● What you need to do
Only one stretch of the data below is wanted: the lines starting at the one with "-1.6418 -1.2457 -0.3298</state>" and ending at the one with "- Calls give", both included, given again exactly.

● Exercise material
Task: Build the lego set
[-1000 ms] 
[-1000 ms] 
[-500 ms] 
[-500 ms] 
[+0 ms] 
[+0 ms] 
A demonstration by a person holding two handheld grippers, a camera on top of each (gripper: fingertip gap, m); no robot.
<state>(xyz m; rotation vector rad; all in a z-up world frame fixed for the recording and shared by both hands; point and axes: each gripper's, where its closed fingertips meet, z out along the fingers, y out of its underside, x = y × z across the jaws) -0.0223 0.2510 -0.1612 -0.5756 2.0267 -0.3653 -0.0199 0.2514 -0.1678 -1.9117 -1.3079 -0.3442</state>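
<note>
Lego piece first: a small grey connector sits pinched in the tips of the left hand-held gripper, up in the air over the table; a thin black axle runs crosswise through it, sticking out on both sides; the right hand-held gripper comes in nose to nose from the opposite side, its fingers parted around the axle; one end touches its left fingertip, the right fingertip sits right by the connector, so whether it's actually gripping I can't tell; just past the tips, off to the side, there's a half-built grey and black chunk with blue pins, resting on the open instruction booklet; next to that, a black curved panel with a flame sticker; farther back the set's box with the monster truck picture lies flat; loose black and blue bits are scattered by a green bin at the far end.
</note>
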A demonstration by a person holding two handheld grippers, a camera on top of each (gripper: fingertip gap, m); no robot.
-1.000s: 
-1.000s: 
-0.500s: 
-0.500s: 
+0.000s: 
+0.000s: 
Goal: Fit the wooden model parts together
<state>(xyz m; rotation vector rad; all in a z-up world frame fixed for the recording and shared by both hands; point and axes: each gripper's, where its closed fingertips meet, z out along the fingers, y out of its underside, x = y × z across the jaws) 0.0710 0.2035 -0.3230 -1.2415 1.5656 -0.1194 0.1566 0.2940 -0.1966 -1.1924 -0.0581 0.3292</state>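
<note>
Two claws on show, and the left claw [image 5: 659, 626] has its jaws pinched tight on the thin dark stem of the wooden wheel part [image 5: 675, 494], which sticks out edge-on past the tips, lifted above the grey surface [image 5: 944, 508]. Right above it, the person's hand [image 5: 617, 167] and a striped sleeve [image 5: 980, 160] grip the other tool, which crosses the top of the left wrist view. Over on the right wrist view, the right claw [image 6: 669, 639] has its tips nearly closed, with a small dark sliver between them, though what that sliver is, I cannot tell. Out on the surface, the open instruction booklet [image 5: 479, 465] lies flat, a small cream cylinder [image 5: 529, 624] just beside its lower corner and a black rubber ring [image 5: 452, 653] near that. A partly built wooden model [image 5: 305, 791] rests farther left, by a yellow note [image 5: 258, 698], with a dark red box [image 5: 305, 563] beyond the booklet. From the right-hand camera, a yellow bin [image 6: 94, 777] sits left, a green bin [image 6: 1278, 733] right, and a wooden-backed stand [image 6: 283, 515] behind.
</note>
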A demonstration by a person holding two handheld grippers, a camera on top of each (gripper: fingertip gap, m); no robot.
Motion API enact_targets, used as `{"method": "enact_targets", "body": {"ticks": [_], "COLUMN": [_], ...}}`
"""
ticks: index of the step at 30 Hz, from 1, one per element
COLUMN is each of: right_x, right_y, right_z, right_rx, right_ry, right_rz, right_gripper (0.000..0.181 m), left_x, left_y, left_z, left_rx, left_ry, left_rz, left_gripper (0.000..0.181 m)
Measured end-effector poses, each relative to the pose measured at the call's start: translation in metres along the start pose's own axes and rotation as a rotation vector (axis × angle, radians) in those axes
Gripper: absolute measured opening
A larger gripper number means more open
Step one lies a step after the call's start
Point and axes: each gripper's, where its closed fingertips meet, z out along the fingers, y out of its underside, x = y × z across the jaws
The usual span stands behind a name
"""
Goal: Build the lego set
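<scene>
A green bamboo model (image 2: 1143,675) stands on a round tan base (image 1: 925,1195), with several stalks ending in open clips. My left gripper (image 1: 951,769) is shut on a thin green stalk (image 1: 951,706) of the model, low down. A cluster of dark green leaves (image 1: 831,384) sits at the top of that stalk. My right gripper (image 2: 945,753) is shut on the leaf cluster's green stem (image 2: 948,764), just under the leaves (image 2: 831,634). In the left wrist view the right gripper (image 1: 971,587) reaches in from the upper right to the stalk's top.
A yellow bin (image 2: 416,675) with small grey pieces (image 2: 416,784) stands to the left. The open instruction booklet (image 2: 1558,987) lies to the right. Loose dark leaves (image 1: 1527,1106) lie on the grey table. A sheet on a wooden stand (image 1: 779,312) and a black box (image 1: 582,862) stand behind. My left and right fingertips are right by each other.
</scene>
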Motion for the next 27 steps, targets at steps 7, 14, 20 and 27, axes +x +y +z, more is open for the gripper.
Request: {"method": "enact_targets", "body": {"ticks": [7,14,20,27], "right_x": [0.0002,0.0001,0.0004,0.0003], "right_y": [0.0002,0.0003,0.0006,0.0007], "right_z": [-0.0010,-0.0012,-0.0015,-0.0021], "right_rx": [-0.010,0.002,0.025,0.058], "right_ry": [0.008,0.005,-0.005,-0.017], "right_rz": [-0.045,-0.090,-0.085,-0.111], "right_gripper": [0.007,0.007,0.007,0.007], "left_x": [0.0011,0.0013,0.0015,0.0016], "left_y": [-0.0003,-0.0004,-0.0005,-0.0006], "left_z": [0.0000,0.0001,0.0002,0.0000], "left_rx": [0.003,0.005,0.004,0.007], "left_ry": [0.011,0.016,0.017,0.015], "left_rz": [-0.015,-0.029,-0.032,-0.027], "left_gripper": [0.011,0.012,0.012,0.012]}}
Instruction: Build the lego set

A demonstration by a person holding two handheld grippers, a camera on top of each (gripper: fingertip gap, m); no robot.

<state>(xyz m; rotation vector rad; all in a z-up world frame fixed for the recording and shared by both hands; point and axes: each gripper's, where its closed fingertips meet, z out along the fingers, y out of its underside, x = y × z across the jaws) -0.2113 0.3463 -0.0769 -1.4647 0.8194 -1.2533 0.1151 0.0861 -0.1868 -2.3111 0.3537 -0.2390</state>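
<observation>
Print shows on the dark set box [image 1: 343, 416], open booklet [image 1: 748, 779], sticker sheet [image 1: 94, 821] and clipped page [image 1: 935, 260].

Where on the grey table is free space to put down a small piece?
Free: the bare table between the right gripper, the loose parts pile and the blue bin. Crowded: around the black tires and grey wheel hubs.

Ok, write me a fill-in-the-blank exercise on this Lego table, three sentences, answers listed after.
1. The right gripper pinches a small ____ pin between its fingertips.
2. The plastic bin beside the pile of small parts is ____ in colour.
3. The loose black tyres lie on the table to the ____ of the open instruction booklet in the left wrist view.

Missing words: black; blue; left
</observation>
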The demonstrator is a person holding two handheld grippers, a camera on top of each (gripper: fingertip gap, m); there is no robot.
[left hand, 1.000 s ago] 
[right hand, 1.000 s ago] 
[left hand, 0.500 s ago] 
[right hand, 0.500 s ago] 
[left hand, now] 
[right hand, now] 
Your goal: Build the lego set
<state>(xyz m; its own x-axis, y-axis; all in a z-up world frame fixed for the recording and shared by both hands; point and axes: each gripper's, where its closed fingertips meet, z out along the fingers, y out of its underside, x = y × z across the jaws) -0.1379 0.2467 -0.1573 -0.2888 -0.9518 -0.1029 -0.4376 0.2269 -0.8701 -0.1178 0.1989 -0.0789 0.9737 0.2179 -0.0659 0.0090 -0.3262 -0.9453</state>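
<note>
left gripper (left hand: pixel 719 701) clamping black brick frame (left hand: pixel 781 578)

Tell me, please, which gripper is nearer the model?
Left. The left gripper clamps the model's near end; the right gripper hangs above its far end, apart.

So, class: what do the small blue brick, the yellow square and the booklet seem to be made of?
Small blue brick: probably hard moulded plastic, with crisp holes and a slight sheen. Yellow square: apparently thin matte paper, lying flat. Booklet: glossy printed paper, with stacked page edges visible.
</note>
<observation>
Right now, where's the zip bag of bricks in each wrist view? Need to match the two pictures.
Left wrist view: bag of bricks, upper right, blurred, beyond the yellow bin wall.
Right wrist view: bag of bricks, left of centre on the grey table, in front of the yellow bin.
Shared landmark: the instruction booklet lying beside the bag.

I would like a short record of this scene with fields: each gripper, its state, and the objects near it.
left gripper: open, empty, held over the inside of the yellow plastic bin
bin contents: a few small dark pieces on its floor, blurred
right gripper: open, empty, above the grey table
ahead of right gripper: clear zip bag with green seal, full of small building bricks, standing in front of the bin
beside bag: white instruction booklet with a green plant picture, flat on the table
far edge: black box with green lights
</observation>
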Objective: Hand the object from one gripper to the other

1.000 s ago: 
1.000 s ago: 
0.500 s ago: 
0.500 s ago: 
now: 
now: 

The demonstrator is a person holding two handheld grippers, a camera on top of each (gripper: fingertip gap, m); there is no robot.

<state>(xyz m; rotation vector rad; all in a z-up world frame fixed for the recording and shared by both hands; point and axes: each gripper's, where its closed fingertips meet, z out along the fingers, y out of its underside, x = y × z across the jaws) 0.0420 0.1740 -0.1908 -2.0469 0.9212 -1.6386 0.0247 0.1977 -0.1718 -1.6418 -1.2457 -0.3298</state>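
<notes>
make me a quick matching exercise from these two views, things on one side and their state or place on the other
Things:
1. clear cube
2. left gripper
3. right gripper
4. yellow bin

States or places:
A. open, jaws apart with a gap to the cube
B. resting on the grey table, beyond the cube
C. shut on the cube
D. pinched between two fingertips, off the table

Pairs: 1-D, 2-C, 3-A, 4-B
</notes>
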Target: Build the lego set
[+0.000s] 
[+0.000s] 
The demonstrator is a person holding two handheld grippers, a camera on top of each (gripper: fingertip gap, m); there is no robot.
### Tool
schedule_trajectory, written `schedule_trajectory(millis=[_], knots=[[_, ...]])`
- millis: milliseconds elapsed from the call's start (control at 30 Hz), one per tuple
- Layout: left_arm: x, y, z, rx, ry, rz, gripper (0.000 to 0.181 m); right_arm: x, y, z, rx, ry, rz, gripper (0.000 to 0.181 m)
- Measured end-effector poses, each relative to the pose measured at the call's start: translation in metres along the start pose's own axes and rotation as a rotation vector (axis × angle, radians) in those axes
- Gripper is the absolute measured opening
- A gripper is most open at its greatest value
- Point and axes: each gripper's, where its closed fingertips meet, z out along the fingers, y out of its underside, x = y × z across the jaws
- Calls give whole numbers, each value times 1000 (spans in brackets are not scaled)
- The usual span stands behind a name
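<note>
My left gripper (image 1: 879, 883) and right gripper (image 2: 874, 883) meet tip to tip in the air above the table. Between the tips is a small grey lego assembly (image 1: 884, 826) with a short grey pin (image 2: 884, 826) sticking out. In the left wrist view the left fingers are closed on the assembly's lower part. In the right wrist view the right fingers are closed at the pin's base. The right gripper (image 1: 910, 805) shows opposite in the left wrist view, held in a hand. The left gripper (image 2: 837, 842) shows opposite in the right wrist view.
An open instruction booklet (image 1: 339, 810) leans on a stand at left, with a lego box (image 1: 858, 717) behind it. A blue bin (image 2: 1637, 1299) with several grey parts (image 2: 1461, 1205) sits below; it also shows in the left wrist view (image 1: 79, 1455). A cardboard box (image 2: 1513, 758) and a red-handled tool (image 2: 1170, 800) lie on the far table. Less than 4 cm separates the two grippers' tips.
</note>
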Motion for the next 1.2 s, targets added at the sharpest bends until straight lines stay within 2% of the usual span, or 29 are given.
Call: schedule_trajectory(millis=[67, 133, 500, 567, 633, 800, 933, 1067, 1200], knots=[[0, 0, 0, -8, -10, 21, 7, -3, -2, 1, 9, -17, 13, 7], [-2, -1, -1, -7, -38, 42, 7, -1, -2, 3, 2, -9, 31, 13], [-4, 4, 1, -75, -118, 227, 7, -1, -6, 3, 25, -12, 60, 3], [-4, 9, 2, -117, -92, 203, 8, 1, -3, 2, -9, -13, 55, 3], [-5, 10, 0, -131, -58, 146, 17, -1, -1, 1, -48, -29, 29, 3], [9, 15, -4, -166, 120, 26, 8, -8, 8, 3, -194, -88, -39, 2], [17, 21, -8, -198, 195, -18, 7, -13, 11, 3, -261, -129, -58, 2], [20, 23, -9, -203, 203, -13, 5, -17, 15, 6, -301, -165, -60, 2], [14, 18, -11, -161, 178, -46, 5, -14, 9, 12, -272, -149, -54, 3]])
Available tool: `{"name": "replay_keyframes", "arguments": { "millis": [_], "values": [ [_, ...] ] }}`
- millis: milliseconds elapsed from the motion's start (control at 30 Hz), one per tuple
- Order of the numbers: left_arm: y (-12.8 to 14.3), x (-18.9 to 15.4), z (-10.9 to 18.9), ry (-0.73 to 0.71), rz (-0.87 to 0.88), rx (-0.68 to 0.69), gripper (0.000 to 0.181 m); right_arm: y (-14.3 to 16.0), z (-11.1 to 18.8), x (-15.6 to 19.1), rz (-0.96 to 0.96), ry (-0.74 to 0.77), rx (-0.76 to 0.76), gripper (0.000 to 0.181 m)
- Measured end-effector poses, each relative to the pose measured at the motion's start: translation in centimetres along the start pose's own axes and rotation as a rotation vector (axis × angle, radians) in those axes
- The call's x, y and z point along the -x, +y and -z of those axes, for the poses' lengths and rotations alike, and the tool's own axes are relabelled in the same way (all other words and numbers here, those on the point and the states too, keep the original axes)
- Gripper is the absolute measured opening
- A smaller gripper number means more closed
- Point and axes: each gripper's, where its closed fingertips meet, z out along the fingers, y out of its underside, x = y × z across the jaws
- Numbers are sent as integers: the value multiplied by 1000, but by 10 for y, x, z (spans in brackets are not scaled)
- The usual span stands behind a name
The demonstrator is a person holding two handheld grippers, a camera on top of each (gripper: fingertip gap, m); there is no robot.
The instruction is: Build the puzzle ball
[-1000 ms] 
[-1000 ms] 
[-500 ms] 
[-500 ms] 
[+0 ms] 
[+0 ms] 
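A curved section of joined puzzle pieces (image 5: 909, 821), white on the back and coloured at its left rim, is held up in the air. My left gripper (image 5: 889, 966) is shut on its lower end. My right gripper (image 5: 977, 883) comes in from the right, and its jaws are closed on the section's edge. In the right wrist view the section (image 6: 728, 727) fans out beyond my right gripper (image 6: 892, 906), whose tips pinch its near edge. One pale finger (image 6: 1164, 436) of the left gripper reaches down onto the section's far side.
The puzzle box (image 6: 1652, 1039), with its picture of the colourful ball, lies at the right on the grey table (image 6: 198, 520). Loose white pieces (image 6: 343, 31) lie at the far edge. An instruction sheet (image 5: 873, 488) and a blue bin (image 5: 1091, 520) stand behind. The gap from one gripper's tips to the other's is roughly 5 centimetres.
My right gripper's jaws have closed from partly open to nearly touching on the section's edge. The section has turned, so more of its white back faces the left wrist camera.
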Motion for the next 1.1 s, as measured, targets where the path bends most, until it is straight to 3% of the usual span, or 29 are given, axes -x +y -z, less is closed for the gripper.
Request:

● Solution to the exercise
<state>(xyz m; rotation vector rad; all in a z-up world frame fixed for the recording and shared by both hands; point and axes: each gripper's, where its closed fingertips meet, z out along the fingers, y out of its underside, x = y × z across the jaws) 0.0420 0.1740 -0.1908 -2.0469 0.9212 -1.6386 0.0247 0.1977 -0.1718 -1.6418 -1.2457 -0.3298</state>
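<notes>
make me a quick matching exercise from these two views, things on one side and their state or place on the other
Things:
1. clear cube
2. left gripper
3. right gripper
4. yellow bin

States or places:
A. open, jaws apart with a gap to the cube
B. resting on the grey table, beyond the cube
C. shut on the cube
D. pinched between two fingertips, off the table

Pairs: 1-D, 2-C, 3-A, 4-B
</notes>
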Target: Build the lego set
[+0.000s] 
[+0.000s] 
The demonstrator is a person holding two handheld grippers, a camera on top of each (gripper: fingertip gap, m); there is no robot.
### Tool
schedule_trajectory, written `schedule_trajectory(millis=[_], knots=[[_, ...]])`
- millis: milliseconds elapsed from the call's start (control at 30 Hz), one per tuple
- Layout: left_arm: x, y, z, rx, ry, rz, gripper (0.000 to 0.181 m); right_arm: x, y, z, rx, ry, rz, gripper (0.000 to 0.181 m)
- Measured end-effector poses, each relative to the pose measured at the call's start: translation in metres along the start pose's own axes and rotation as a rotation vector (axis × angle, radians) in those axes
- Gripper is the absolute measured opening
- A gripper is most open at its greatest value
- Point and axes: each gripper's, where its closed fingertips meet, z out along the fingers, y out of its underside, x = y × z across the jaws
- Calls give whole numbers, each value times 1000 (spans in brackets are not scaled)

With the answer given, the exercise is complete.